THE PROBLEM: Please give the number of lines in the material below that contain "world", without further comment.
---------- INFORMATION PROVIDED ----------
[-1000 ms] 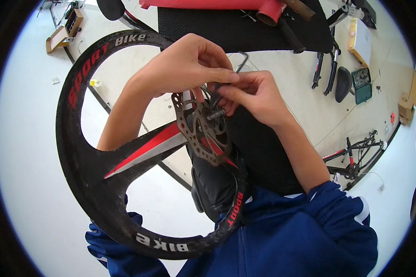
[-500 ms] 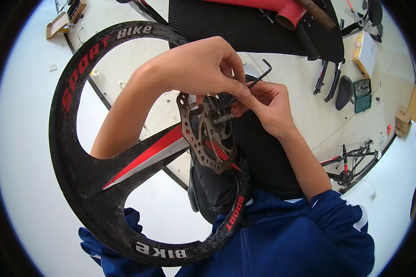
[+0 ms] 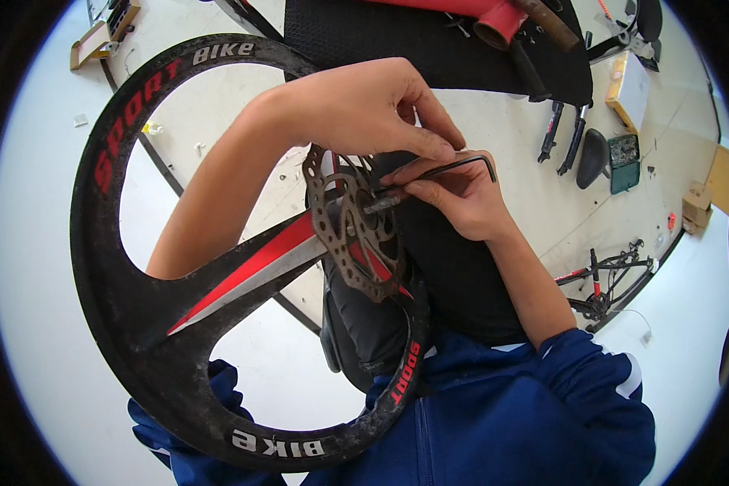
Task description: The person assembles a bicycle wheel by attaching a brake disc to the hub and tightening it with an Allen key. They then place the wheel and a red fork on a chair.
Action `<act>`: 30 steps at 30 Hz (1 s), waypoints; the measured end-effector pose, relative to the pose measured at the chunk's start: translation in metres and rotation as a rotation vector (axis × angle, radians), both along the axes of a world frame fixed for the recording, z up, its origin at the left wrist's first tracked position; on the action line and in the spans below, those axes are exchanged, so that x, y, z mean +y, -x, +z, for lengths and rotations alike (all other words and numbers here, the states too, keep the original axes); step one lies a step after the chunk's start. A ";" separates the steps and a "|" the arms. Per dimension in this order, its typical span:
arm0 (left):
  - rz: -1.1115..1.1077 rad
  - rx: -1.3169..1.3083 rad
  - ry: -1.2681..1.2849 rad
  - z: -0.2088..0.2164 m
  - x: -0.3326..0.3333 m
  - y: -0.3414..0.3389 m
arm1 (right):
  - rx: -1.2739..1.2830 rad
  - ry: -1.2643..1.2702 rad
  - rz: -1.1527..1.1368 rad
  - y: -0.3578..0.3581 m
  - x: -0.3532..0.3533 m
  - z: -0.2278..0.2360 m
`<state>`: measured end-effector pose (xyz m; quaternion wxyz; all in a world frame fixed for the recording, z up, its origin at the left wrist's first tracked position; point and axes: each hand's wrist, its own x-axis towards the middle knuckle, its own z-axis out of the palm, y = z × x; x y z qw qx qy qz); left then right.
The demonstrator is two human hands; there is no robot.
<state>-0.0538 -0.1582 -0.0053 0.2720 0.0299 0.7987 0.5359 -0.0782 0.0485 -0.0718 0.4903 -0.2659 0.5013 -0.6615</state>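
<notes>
A black three-spoke bicycle wheel (image 3: pixel 109 316) with red and silver accents leans across my lap. Its perforated brake disc (image 3: pixel 322 215) faces right, and a threaded axle (image 3: pixel 381 202) sticks out from the hub. My right hand (image 3: pixel 466 198) pinches a black L-shaped hex key (image 3: pixel 452 166) between thumb and fingers; the long arm points toward the disc and the bent end lies to the right. Through the gap between the spokes comes my left arm, with my left hand (image 3: pixel 373 109) over the disc. Its thumb and fingertips come together by the key; what they grip is hidden.
Ahead stands a black-topped table (image 3: pixel 373 49) bearing a red bicycle frame (image 3: pixel 498 24). On the floor to the right lie a fork (image 3: pixel 563 138), a saddle (image 3: pixel 594 158), a green tool case (image 3: pixel 625 166), cardboard boxes (image 3: pixel 698 206) and another bicycle frame (image 3: pixel 599 283).
The hex key has swung clockwise, its bent end moving from upper middle down to the right. My left fingertips have shifted right, and the wheel has moved slightly left in view.
</notes>
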 end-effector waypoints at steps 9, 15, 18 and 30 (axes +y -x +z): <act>-0.114 0.178 0.042 0.011 0.021 0.015 | 0.083 0.039 0.016 -0.001 -0.005 0.005; 0.016 0.118 0.097 0.017 0.019 0.012 | 0.055 -0.100 -0.064 -0.008 -0.008 0.009; 0.081 0.097 0.105 0.012 0.019 0.011 | 0.053 -0.140 -0.099 -0.009 -0.009 0.011; -0.084 -0.012 -0.030 0.012 0.015 0.005 | -0.028 0.035 -0.029 -0.009 -0.005 -0.002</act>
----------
RESPONSE TO THE EXERCISE: 2